[Extracted records]
"""

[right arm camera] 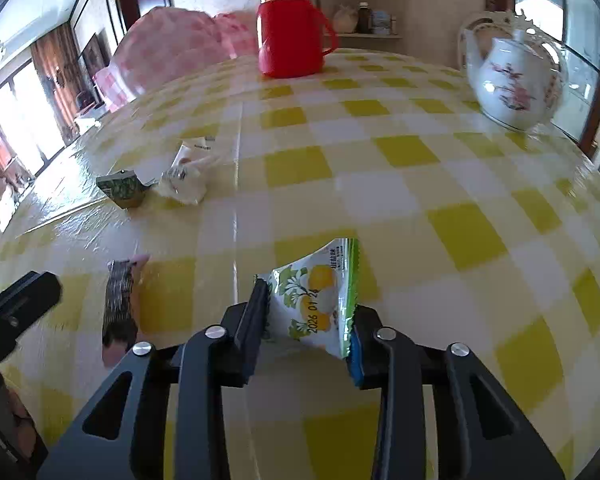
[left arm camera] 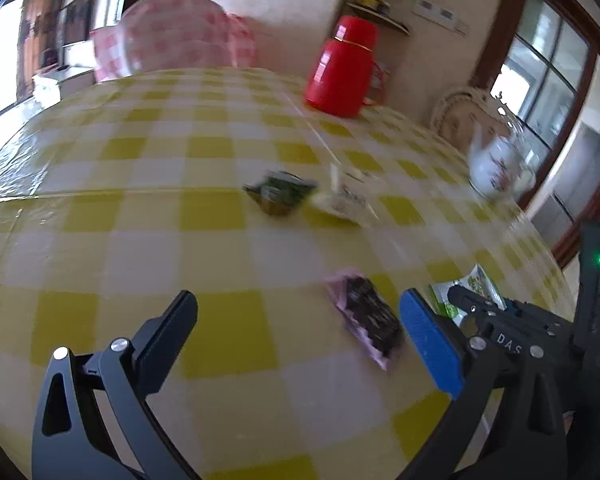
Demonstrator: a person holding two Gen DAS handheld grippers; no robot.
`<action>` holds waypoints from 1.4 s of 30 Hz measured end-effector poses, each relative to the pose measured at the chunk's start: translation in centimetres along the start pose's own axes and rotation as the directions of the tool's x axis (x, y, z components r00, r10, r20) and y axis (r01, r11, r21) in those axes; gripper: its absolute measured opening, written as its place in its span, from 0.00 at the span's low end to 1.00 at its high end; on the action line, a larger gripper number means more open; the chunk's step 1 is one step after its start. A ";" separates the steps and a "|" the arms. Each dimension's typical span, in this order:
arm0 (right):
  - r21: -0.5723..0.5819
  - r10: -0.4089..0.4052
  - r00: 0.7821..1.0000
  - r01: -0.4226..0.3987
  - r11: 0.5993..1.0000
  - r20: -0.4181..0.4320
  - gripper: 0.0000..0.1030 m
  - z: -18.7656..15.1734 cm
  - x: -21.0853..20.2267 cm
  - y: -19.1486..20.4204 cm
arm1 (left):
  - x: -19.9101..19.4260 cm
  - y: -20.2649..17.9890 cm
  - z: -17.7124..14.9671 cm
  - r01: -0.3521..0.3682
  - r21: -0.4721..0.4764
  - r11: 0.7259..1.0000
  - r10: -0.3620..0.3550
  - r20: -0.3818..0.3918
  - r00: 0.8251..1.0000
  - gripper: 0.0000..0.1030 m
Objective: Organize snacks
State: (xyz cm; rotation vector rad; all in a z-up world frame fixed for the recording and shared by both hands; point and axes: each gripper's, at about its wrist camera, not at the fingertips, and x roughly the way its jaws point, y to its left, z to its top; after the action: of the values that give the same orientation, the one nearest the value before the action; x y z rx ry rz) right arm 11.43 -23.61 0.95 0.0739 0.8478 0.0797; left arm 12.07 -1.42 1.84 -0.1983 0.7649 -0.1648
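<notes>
A green and white snack packet (right arm camera: pixel 320 296) printed with yellow fruit sits between the fingers of my right gripper (right arm camera: pixel 308 304), which is shut on it just above the yellow checked tablecloth (right arm camera: pixel 420 184). My left gripper (left arm camera: pixel 300 312) is open and low over the cloth. A pink-edged dark packet (left arm camera: pixel 364 320) lies between its fingers, close to the blue pad (left arm camera: pixel 428 344), untouched. That packet (right arm camera: pixel 120 304) also shows in the right wrist view. Further back lie a dark green packet (left arm camera: pixel 278 194) and a white packet (left arm camera: pixel 344 200), side by side.
A red thermos jug (left arm camera: pixel 340 68) stands at the back of the table. A white flowered teapot (right arm camera: pixel 516 80) stands at the back right near the edge. A pink checked mesh cover (left arm camera: pixel 172 36) sits at the back left. The table edge curves off on the right.
</notes>
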 end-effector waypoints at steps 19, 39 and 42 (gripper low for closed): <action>0.142 0.072 0.994 -0.083 0.986 0.079 0.30 -2.4 -6.9 -4.4 | 5.2 -8.0 -1.0 -0.083 0.149 0.985 0.103 -0.130 0.986 0.22; 0.134 0.103 0.990 -0.116 0.984 0.100 0.30 -4.0 -7.0 -2.3 | -3.1 -6.8 -3.5 -0.028 0.125 0.992 0.025 0.025 0.999 0.21; 0.103 0.112 0.987 -0.124 0.987 0.114 0.30 -5.3 -8.1 -0.9 | -5.0 -6.6 -4.1 -0.032 0.129 0.991 0.023 0.074 0.997 0.21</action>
State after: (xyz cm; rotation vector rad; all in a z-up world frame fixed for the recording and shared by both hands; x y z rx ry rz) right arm 2.10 -25.09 3.42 0.2302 0.7385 0.1387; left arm 5.14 -7.21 3.92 -0.0694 0.6824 -0.1798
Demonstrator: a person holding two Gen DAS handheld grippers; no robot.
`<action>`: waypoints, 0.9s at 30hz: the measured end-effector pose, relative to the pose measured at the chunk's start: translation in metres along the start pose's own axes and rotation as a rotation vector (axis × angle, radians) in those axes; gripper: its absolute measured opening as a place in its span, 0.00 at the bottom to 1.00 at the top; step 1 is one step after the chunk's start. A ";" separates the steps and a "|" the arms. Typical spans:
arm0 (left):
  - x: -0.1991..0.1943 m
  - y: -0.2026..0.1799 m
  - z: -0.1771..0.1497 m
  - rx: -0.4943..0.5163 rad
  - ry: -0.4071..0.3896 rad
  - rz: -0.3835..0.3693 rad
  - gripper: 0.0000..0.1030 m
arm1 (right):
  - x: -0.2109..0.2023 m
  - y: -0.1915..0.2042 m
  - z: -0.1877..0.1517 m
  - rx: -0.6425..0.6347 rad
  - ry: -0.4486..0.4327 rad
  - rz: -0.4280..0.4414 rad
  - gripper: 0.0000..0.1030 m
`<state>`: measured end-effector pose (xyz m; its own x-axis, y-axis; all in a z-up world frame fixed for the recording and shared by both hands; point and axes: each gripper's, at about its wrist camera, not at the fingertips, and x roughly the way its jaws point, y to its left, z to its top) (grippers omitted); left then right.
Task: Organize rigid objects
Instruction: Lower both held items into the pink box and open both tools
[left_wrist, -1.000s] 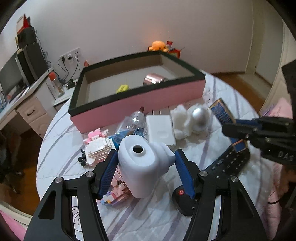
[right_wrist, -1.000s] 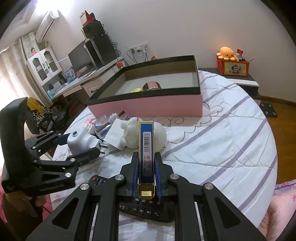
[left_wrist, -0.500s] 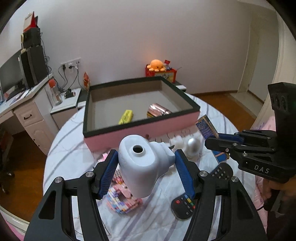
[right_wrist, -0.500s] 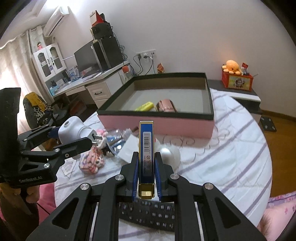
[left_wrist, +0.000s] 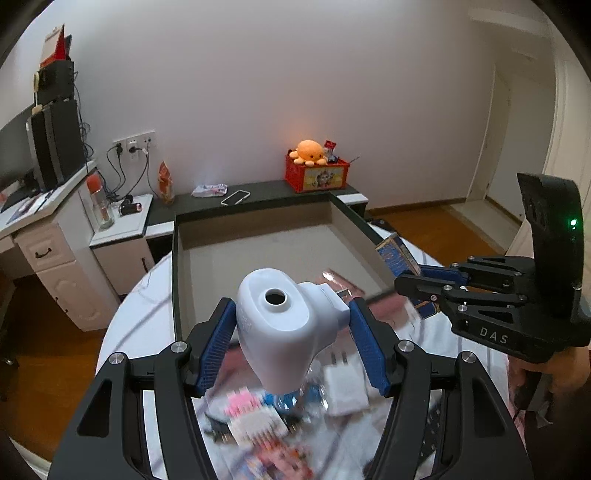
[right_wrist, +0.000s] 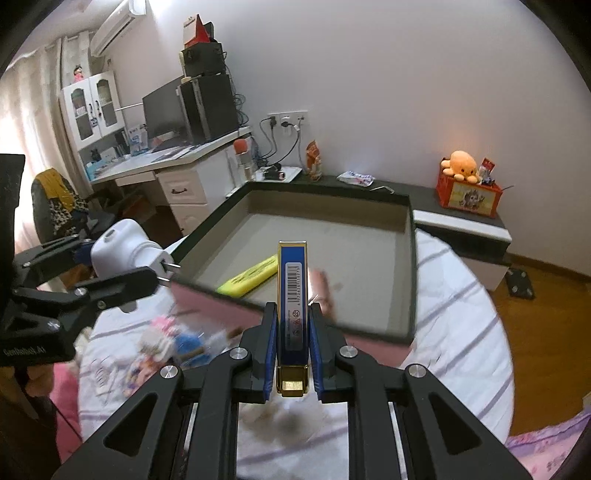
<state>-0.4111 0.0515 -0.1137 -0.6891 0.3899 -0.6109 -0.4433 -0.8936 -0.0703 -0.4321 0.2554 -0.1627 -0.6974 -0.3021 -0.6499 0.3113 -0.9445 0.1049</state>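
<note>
Your left hand-held gripper (left_wrist: 291, 325) is clamped across the plug (left_wrist: 286, 325), a light, stiff, slick plastic shell best pinched on its flat sides, and the right one (right_wrist: 291, 328) pinches the thin rigid pack (right_wrist: 291, 295) by its faces, both held above the box (right_wrist: 412, 277).

An orange plush octopus (left_wrist: 309, 151) sits on a red box (left_wrist: 318, 177) on a low dark shelf (left_wrist: 258, 194) against the white wall, with a wall socket (left_wrist: 133, 142) and its hanging cables further left. A white desk (right_wrist: 173, 173) carries a monitor (right_wrist: 162, 110) and a black computer tower (right_wrist: 208, 105), and a bottle with an orange cap (left_wrist: 99, 201) stands on the small white cabinet beside it. Above the curtain (right_wrist: 33, 122) hangs an air conditioner (right_wrist: 118, 20), near a white glass-door cupboard (right_wrist: 94, 107), and a chair draped with clothes (right_wrist: 59, 203) stands on the wooden floor (right_wrist: 546, 314).
</note>
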 end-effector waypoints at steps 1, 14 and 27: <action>0.004 0.004 0.003 -0.005 0.001 0.003 0.62 | 0.003 -0.003 0.004 -0.002 0.001 -0.009 0.15; 0.065 0.056 0.007 -0.105 0.085 0.066 0.62 | 0.063 -0.040 0.022 0.002 0.062 -0.072 0.15; 0.080 0.058 -0.005 -0.102 0.120 0.076 0.64 | 0.070 -0.052 0.017 0.037 0.073 -0.074 0.16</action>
<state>-0.4890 0.0295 -0.1704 -0.6422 0.2970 -0.7067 -0.3281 -0.9397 -0.0967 -0.5075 0.2815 -0.2009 -0.6683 -0.2224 -0.7098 0.2357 -0.9684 0.0815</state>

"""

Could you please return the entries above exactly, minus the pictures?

* _OUTPUT_:
[right arm camera] 
[left arm camera] 
Demonstrator: a person holding two Gen DAS handheld grippers; no robot.
`<action>` holds waypoints from 1.4 s of 30 Hz measured end-effector poses, each relative to the pose measured at the chunk's start: translation in centimetres along the start pose's own axes and rotation as the directions of the tool's x axis (x, y, z components r00, r10, r20) and y axis (r01, r11, r21) in those axes; gripper: its absolute measured opening, written as its place in its span, from 0.00 at the span's low end to 1.00 at its high end; on the action line, a larger gripper number means more open; the chunk's step 1 is one step after its start. A ";" separates the steps and a "|" the arms. Each dimension's typical span, in this order:
arm0 (right):
  - r21: -0.5723..0.5819
  - r10: -0.4089..0.4052
  - r00: 0.7821..1.0000
  - r01: -0.4226..0.3987
  - r11: 0.5993..1.0000
  - r20: -0.4181..0.4320
  - gripper: 0.0000..0.1030 m
  - z: -18.7656..15.1734 cm
  - x: -21.0853..20.2267 cm
  - y: -19.1486..20.4204 cm
arm1 (left):
  - x: -19.9101..19.4260 cm
  - y: -20.2649..17.9890 cm
  - z: -17.7124..14.9671 cm
  - r01: -0.3521..0.3682
  - r21: -0.4721..0.4764
  - r11: 0.7259..1.0000
  - r10: -0.3620..0.3550
  - r20: -0.3818..0.3918
  - r00: 0.8251..1.0000
  - gripper: 0.0000..0.1030 m
Objective: Organize snacks
State: (xyz cm; rotation vector rad; all in a z-up world frame fixed for the recording and shared by both hands; point and axes: each gripper's, at about its wrist camera, not at the fingertips, and x roughly the way its jaws point, y to its left, z to its top; after the action: of the values that give the same orientation, the one nearest the value before the action; x y z rx ry rz) right arm 11.43 -23.61 0.95 0.0739 0.8478 0.0797; left arm 12.07 -1.42 1.84 -0.1983 0.7649 -0.1648
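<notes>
A green and white snack packet (right arm camera: pixel 320 296) printed with yellow fruit sits between the fingers of my right gripper (right arm camera: pixel 308 304), which is shut on it just above the yellow checked tablecloth (right arm camera: pixel 420 184). My left gripper (left arm camera: pixel 300 312) is open and low over the cloth. A pink-edged dark packet (left arm camera: pixel 364 320) lies between its fingers, close to the blue pad (left arm camera: pixel 428 344), untouched. That packet (right arm camera: pixel 120 304) also shows in the right wrist view. Further back lie a dark green packet (left arm camera: pixel 278 194) and a white packet (left arm camera: pixel 344 200), side by side.
A red thermos jug (left arm camera: pixel 340 68) stands at the back of the table. A white flowered teapot (right arm camera: pixel 516 80) stands at the back right near the edge. A pink checked mesh cover (left arm camera: pixel 172 36) sits at the back left. The table edge curves off on the right.
</notes>
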 end-effector waypoints at steps 19, 39 and 42 (gripper low for closed): <action>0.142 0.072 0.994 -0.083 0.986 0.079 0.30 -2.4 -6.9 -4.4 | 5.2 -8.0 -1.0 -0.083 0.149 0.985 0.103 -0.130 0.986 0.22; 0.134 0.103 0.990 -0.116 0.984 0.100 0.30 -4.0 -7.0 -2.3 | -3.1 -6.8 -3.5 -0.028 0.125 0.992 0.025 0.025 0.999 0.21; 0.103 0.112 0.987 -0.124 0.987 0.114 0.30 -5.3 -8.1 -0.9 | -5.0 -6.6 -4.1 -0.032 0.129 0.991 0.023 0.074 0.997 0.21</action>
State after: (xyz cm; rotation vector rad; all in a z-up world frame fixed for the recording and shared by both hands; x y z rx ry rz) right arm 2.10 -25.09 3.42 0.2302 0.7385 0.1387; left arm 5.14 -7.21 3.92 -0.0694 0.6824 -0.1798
Demonstrator: a person holding two Gen DAS handheld grippers; no robot.
`<action>`: waypoints, 0.9s at 30hz: the measured end-effector pose, relative to the pose measured at the chunk's start: translation in metres along the start pose's own axes and rotation as a rotation vector (axis × angle, radians) in those axes; gripper: its absolute measured opening as a place in its span, 0.00 at the bottom to 1.00 at the top; step 1 is one step after the chunk's start. A ";" separates the steps and a "|" the arms. Typical spans:
arm0 (left):
  - x: -0.1991..0.1943 m
  - y: -0.2026..0.1799 m
  - z: -0.1771..0.1497 m
  - rx: -0.4943..0.5163 rad
  - ry: -0.4071..0.3896 rad
  - rz: -0.3835..0.3693 rad
  - gripper: 0.0000..0.1030 m
arm1 (right):
  - x: -0.2109..0.2023 m
  - y: -0.1915..0.2042 m
  - z: -0.1877..0.1517 m
  - rx: -0.6425..0.6347 rad
  - ry: -0.4486..0.4327 rad
  - rz: -0.4280..0.4414 rad
  - gripper: 0.0000..0.1030 m
`<state>`: measured end-effector pose (xyz m; its own x-axis, y-axis; all in a z-up world frame fixed for the recording and shared by both hands; point and axes: each gripper's, at about its wrist camera, not at the fingertips, and x roughly the way its jaws point, y to its left, z to its top) (grippers omitted); left then right.
Task: Organize rigid objects
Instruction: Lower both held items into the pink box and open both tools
[left_wrist, -1.000s] 
[right_wrist, -1.000s] 
[left_wrist, -0.500s] 
[right_wrist, -0.500s] 
[left_wrist, +0.000s] 
[right_wrist, +0.000s] 
<state>-0.4111 0.0515 -0.1137 -0.6891 0.3899 -0.6109 -0.4433 -0.8936 -0.0703 -0.4321 0.2554 -0.1627 -0.6974 -0.3021 -0.6499 0.3113 -0.9445 0.1049</state>
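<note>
Your left hand-held gripper (left_wrist: 291, 325) is clamped across the plug (left_wrist: 286, 325), a light, stiff, slick plastic shell best pinched on its flat sides, and the right one (right_wrist: 291, 328) pinches the thin rigid pack (right_wrist: 291, 295) by its faces, both held above the box (right_wrist: 412, 277).

An orange plush octopus (left_wrist: 309, 151) sits on a red box (left_wrist: 318, 177) on a low dark shelf (left_wrist: 258, 194) against the white wall, with a wall socket (left_wrist: 133, 142) and its hanging cables further left. A white desk (right_wrist: 173, 173) carries a monitor (right_wrist: 162, 110) and a black computer tower (right_wrist: 208, 105), and a bottle with an orange cap (left_wrist: 99, 201) stands on the small white cabinet beside it. Above the curtain (right_wrist: 33, 122) hangs an air conditioner (right_wrist: 118, 20), near a white glass-door cupboard (right_wrist: 94, 107), and a chair draped with clothes (right_wrist: 59, 203) stands on the wooden floor (right_wrist: 546, 314).
</note>
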 end-effector waypoints at steps 1, 14 and 27: <action>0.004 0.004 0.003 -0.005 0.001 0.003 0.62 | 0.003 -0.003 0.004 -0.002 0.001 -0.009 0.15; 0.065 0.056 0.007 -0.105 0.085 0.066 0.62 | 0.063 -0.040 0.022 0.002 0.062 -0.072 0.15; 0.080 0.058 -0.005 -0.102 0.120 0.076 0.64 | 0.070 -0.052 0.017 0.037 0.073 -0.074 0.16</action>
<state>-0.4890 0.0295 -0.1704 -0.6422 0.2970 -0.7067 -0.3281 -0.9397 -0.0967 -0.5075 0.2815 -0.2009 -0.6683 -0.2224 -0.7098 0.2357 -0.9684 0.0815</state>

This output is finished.